A drug target that exhibits two separate functions in the inflammation response is the centerpiece of the lead program at Biotie Therapies Corp., Finland's first listed biotechnology company.
Vascular Adhesion Protein-1 (VAP-1) is an endothelial adhesion molecule expressed at sites of inflammation. It plays a role in the early recruitment of leukocytes in the inflammation response, and it contains a catalytic domain with semicarbazide-sensitive amine oxidase (SSAO) activity, which stimulates the formation of hydrogen peroxidase, a well-known mediator of inflammation.
The Turku-based company is developing compounds that target each of these activities. Its lead candidate, a murine monoclonal antibody called Vapantix which blocks the adhesion function, entered Phase I/IIa clinical trials in June. "We should have the preliminary results available during the first quarter of next year at the latest," Biotie's vice president for clinical development, Timo Varomaa, told BioWorld International.

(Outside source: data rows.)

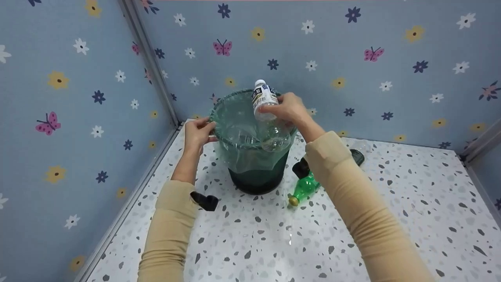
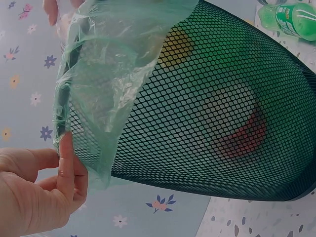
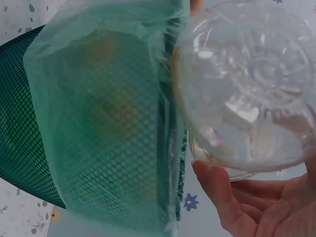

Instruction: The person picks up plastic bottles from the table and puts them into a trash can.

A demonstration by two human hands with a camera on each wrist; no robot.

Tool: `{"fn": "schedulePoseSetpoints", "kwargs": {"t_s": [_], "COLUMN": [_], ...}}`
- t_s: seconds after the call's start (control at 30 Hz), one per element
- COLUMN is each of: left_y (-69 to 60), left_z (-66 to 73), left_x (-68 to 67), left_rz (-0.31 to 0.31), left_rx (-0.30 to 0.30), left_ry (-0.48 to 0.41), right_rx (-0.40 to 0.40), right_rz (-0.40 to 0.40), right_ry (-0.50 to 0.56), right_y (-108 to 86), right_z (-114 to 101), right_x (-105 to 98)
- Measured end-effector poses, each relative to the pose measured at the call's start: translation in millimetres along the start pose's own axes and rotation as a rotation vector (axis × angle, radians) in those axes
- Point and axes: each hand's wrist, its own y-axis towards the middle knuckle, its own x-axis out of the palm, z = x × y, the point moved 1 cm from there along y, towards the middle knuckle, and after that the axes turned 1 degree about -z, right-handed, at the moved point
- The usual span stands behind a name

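Observation:
A clear plastic bottle [image 1: 265, 96] with a white label and white cap is gripped by the right hand [image 1: 290, 109], tilted over the rim of a green mesh bin [image 1: 256, 178]. Its round base [image 3: 247, 89] fills much of the right wrist view. A thin green bag [image 1: 242, 156] lines the bin and folds over the rim. The left hand [image 1: 197, 134] pinches the rim and bag at the left side; its fingers [image 2: 66, 173] show in the left wrist view. Blurred yellow, white and red shapes show through the mesh [image 2: 237, 123].
A green bottle [image 1: 305, 188] with a gold cap lies on the speckled surface [image 1: 250, 243] right of the bin, partly behind the right sleeve. Another dark green and clear item [image 1: 357, 156] lies farther right. Flower-patterned walls [image 1: 305, 51] stand behind and at the left.

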Motion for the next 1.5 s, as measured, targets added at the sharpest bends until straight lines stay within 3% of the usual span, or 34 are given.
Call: {"fn": "schedulePoseSetpoints", "kwargs": {"t_s": [0.07,0.13,0.2,0.33,0.37,0.5,0.57,0.6,0.73,0.8,0.9,1.13,1.23,1.33,1.43,1.47,1.5], "left_y": [35.1,70.5,37.1,-68.6,-75.2,-79.3,-92.9,-113.8,-143.2,-150.4,-149.7,-163.0,-151.3,-137.5,-75.2,-59.0,-48.8], "left_z": [-37.1,-75.4,-37.9,70.5,74.4,74.1,87.1,109.1,138.3,146.4,146.7,160.4,149.9,134.0,68.1,50.7,40.9], "left_x": [-6.0,-15.7,-7.0,17.7,18.8,19.3,22.1,27.8,33.9,36.2,35.2,39.0,37.1,31.4,14.5,9.7,8.2], "left_rz": [0.014,-0.009,-0.011,-0.005,-0.015,-0.001,-0.009,0.015,0.005,0.008,-0.004,0.003,0.013,-0.011,-0.023,-0.032,-0.024], "left_rx": [0.030,0.084,0.026,-0.052,-0.034,-0.010,-0.019,-0.048,-0.069,-0.073,-0.063,-0.058,-0.072,-0.080,0.002,0.037,0.022], "left_ry": [0.013,-0.041,-0.025,0.013,-0.004,0.032,0.032,0.091,0.094,0.113,0.102,0.116,0.132,0.061,-0.025,-0.057,-0.051], "right_rx": [-0.003,-0.007,-0.013,-0.020,-0.020,-0.038,-0.052,-0.060,-0.081,-0.093,-0.117,-0.197,-0.234,-0.274,-0.306,-0.315,-0.321], "right_rz": [0.007,0.018,0.029,0.037,0.035,0.042,0.054,0.061,0.091,0.112,0.140,0.174,0.185,0.202,0.217,0.219,0.218], "right_ry": [-0.023,-0.042,-0.054,-0.017,-0.003,0.045,0.063,0.072,0.120,0.138,0.155,0.184,0.158,0.098,0.053,0.040,0.032], "right_y": [1.8,3.3,4.0,3.0,2.6,1.4,0.9,0.3,-2.4,-4.0,-5.6,-11.2,-13.7,-15.4,-15.6,-15.5,-15.6], "right_z": [0.5,1.4,3.1,6.5,7.4,12.7,17.4,20.0,31.7,38.2,49.6,82.3,98.1,114.5,130.6,135.8,141.0], "right_x": [2.5,3.9,4.0,1.0,0.1,-3.2,-4.9,-5.8,-10.2,-12.9,-17.0,-23.3,-23.3,-21.4,-17.9,-16.4,-14.9]}}
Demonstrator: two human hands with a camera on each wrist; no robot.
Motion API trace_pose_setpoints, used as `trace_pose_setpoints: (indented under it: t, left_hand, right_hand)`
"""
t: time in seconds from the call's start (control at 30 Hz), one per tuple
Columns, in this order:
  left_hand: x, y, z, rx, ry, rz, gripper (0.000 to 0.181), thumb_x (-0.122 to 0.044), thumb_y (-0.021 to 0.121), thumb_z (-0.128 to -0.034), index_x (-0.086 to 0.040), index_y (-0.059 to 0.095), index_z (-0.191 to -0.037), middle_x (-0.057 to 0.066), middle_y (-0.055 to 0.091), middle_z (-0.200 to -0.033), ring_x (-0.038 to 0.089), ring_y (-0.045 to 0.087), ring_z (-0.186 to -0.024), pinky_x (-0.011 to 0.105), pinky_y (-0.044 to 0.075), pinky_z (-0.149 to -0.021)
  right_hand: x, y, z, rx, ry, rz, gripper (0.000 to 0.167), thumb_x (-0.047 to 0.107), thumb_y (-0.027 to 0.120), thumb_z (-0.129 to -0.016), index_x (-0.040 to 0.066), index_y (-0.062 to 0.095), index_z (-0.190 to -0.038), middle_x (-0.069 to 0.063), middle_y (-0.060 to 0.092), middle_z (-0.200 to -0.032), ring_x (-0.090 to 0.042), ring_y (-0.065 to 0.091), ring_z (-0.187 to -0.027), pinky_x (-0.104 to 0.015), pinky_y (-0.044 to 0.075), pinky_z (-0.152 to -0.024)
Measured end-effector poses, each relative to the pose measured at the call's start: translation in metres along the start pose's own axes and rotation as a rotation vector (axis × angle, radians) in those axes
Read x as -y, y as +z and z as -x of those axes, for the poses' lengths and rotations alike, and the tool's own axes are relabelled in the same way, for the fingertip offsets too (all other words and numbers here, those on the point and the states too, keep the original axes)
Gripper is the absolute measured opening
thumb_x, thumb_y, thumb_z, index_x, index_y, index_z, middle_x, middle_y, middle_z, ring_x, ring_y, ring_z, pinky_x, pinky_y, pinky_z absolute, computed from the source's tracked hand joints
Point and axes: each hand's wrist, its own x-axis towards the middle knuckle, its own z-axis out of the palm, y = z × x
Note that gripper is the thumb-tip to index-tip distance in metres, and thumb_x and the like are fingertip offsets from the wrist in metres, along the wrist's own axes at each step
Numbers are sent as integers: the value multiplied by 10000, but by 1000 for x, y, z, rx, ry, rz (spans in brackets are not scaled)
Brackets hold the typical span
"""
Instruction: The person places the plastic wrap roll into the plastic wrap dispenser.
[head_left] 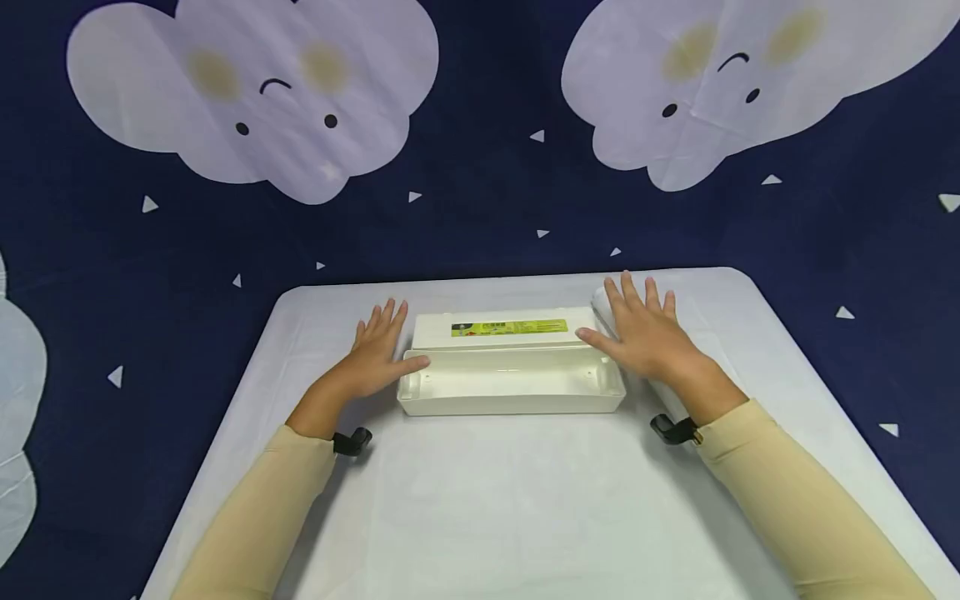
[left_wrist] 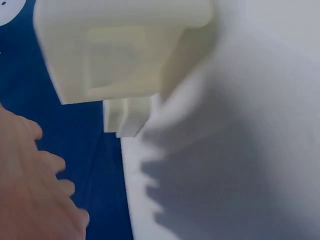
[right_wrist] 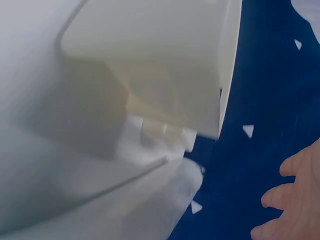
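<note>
A cream-white long box [head_left: 512,404] stands on the white table, its lid [head_left: 435,332] tilted back behind it with a yellow-green label [head_left: 510,327]. At the box's left end the left hand [head_left: 372,354] is spread, thumb over the corner; whether it touches cannot be told. My right hand [head_left: 651,337] is spread at the right end, thumb near the lid's corner, above a white roll [head_left: 672,402]. In the left wrist view the left hand [left_wrist: 40,185] is beside the box end [left_wrist: 115,65]. The right wrist view shows the right hand [right_wrist: 295,195], box end [right_wrist: 165,95] and roll [right_wrist: 150,205].
The white-covered table [head_left: 525,508] has rounded far corners. Around it lies dark blue fabric [head_left: 465,233] with cloud faces and small white triangles. A dark strap device sits on each wrist, below the beige sleeves [head_left: 262,508].
</note>
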Motion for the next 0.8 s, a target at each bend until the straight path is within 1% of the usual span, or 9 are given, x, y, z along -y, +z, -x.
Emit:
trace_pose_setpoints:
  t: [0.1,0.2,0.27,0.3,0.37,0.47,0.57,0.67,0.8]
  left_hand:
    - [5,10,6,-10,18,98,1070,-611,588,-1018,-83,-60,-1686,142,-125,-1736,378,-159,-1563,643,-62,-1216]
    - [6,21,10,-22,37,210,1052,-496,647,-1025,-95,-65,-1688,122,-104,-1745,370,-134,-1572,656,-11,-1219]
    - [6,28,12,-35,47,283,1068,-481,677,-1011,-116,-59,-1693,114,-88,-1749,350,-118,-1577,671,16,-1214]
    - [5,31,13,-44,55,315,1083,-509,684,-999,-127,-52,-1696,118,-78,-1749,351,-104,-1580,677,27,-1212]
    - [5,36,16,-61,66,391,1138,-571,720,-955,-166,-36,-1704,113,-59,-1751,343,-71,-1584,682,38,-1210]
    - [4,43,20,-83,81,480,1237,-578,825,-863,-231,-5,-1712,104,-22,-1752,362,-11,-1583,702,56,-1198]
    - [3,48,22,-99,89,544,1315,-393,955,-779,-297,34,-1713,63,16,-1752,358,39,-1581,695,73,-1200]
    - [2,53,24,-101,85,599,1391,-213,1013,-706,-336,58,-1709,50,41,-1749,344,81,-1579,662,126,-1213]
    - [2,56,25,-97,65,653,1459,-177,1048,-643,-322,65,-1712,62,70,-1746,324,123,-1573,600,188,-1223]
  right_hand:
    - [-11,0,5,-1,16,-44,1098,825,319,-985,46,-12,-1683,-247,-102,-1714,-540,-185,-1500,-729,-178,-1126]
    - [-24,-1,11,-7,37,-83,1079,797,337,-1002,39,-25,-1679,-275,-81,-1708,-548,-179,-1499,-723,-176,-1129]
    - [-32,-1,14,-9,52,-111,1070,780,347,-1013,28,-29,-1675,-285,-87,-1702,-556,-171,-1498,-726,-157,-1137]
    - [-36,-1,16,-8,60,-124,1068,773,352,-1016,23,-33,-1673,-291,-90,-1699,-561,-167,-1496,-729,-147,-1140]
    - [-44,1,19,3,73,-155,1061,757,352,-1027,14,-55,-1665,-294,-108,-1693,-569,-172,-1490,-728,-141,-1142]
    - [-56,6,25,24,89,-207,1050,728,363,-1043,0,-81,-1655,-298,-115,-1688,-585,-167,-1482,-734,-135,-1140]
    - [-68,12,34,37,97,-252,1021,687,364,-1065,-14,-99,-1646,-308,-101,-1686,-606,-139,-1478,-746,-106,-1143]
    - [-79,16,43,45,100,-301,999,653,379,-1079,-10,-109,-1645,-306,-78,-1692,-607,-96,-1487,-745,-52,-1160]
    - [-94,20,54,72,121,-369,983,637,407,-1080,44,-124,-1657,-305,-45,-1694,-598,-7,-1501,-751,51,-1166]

"The reason we're pursuing a murine antibody in this day and age is we have the antibody in hand already," he said. Vapantix is indicated for treatment of acute, life-threatening inflammatory conditions, such as ischemia-reperfusion injury in myocardial infarction and stroke, and adult acute respiratory distress syndrome.
A humanized monoclonal antibody, which targets an overlapping epitope on VAP-1, is still in preclinical development. This candidate, called Huvap, is indicated for chronic conditions, such as rheumatoid arthritis, asthma, inflammatory bowel disease, psoriasis and other skin conditions. Varomaa said Huvap will not enter the clinic until 2002. "Before going for the clinical development, we wanted to be sure we would have an industrial-scale process," he said. The company has secured a manufacturing agreement with Boehringer Ingelheim Pharma KG of Ingelheim, Germany.
Biotie is also developing small-molecule inhibitors of the SSAO enzymatic activity. The origin of hydrogen peroxide at sites of inflammation is unknown, according to Veromaa. "We do have this humble belief [VAP-1] may be the sole source," he said. The company's screening program is aided by a model of the VAP-1 catalytic domain based on a crystalline form of the equivalent protein in the bacterium E. coli. "We would hope to have a lead candidate identified by the end of this year," said Veromaa.
Husband-and-wife team Markku and Sirpa Jalkanen, both well-known scientists in Finland, established Biotie in 1996. Markku Jalkanen is CEO of the company, while Sirpa Jalkanen retains her post as a professor of the Finnish Academy, based at the University of Turku.
The company is holding off from entering any alliances until it has first demonstrated proof of concept. "Our target is basically to get the first deal done in either late 2001 or 2002," said chief financial officer Jari Saarinen. Biotie has enough cash for the next two to three years, he said. It raised EUR17.1 million, net of expenses, when it floated 20 percent of its stock on the Helsinki stock exchange at the end of June, boosting its cash position to EUR20.8 million.
The company's second area of development is based on carbohydrate chemistry, or "biologically active linear polysaccharides." The lead program here is a low-molecular-weight synthetic form of the anti-thrombotic drug heparin, which is based on a precursor found in the capsule of the E. coli K5 strain. This is grown by fermentation, and the K5 polysaccharide is then subjected to a series of chemical modification steps to yield a replica of the anti-coagulant molecule, which contains repeating units of iduronic acid and glycosamine.
The company aims to develop a replacement for current formulations of heparin, all of which are derived from pig intestine. Apart from concerns stemming from the potential transmission of infective agents, the present method of manufacture is environmentally damaging and requires very large amounts of material: One pig is needed for each injection, according to Veromaa. The market for heparin is worth US$2 billion per year and is growing by 15 percent, said Veromaa.
In addition, he said, heparin is known to have anticancer activity, but its therapeutic potential in this indication has been limited because it can cause bleeding. The company is developing chemically modified forms of heparin in order to circumvent this problem. Biotie's third area of development is based on inhibition of the platelet collagen receptor integrin alpha-2 beta-1. This has potential in both thrombosis and in cancer, said Veromaa, but it is still at an early stage. The company has incorporated a molecular model of the receptor and its ligand into its screening program.
The VAP-1 therapeutic antibody program is the subject of patent litigation with Finland's largest pharmaceutical company, Orion Corp., of Espoo. The dispute stems from a previous research collaboration between Sirpa Jalkanen and Orion. The latter now contends that it should be assigned the rights to VAP-1 antibodies. Biotie is contesting this claim, and a preliminary hearing is scheduled for this month. "That is not impacting our clinical development at all," Veromaa said.